Databases on ZFS — checksums, snapshots, and clones replace half your DBA toolchain.
Every database has a backup strategy, a corruption detection strategy, and a test-copy strategy. On ext4 or XFS, these are three separate systems with three separate failure modes. On ZFS, they are properties of the filesystem. Checksums catch silent corruption that no database can detect on its own. Snapshots are instant backups with zero I/O overhead. Clones give you a full copy of production for testing in under a second. Compression saves 30-50% on database files without the database knowing or caring.

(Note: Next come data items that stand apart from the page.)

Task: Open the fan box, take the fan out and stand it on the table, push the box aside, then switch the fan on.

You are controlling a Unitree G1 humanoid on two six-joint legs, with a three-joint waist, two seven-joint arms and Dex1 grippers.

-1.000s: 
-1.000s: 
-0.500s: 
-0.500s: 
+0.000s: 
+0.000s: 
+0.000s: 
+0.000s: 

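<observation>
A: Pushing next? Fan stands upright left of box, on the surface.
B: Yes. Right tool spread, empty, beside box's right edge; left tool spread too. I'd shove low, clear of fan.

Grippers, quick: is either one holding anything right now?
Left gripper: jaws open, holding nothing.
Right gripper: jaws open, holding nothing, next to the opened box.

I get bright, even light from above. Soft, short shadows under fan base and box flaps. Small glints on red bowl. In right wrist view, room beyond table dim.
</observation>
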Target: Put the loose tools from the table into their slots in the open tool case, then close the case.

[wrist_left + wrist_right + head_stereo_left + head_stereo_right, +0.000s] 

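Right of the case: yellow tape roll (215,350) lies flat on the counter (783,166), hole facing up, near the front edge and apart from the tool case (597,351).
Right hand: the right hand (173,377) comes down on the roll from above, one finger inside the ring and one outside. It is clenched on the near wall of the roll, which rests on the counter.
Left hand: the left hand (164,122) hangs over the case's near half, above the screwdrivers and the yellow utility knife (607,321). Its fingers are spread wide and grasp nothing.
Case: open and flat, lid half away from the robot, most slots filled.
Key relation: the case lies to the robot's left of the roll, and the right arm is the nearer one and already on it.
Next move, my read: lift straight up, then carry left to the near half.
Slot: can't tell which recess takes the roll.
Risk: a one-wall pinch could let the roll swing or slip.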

The catch: ZFS is copy-on-write, and databases have their own write-ahead mechanisms that assume in-place writes. You need to turn off the redundant safety features in the database and let ZFS handle them instead. The configs below do exactly that.
1. Why ZFS for databases
Checksums catch silent corruption
Traditional filesystems trust the disk. ZFS verifies every block on read. A single bit flip in a B-tree page can cascade into data loss that the database only discovers when a query returns wrong results — weeks later. ZFS catches it on the next read and auto-repairs from redundancy.
Snapshots replace backup windows
A pg_basebackup on a 500GB database takes 20 minutes and hammers I/O.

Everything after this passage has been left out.